WORK REQUIRED » Only the lines from the opening of the material through the one containing "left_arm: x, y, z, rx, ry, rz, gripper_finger" should be reproduced, each exactly as it stands.

DATA PROVIDED »
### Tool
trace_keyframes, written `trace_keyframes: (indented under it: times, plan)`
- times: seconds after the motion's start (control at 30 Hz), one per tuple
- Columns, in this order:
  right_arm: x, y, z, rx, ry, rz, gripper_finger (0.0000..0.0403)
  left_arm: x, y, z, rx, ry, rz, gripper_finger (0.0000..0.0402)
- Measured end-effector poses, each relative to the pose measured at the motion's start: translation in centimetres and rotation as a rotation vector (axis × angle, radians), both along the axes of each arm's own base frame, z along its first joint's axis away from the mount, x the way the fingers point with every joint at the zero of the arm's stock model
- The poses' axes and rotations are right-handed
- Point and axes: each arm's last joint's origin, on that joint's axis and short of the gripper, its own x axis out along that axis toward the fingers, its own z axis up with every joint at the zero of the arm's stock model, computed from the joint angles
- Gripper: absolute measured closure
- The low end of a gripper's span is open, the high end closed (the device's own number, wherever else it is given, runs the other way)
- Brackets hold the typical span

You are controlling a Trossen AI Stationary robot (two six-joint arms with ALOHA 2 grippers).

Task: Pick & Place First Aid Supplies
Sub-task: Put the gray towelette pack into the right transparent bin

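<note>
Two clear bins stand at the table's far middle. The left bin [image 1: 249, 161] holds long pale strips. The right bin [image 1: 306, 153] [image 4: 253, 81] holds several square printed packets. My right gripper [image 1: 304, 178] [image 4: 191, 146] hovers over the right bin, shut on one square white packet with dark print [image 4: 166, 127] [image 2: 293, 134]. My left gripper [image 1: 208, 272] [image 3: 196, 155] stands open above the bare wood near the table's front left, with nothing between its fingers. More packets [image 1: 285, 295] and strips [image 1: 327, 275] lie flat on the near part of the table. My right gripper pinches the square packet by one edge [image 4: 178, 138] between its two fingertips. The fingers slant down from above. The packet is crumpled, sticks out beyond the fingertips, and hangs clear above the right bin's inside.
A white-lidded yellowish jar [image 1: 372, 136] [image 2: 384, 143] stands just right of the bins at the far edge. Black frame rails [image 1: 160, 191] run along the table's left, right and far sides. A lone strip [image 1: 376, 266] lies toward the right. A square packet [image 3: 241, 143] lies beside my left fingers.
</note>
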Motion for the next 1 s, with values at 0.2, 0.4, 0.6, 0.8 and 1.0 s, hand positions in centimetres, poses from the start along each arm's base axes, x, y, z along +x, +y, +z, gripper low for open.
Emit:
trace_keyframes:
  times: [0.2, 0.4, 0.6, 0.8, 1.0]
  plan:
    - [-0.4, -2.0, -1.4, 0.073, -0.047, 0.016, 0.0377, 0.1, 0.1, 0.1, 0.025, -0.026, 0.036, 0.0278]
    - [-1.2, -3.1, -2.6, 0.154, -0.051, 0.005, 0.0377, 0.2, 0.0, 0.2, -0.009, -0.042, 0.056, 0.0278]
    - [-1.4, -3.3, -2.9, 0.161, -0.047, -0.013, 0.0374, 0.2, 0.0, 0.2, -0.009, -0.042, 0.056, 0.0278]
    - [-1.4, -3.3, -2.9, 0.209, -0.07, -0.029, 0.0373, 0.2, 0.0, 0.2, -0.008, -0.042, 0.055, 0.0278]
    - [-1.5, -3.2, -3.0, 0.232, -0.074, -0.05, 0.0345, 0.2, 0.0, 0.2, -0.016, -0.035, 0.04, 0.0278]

ANSWER SPACE »
### Tool
trace_keyframes, written `trace_keyframes: (indented under it: times, plan)`
- times: seconds after the motion's start (control at 30 Hz), one per tuple
- Columns, in this order:
  right_arm: x, y, z, rx, ry, rz, gripper_finger (0.0000..0.0403)
  left_arm: x, y, z, rx, ry, rz, gripper_finger (0.0000..0.0402)

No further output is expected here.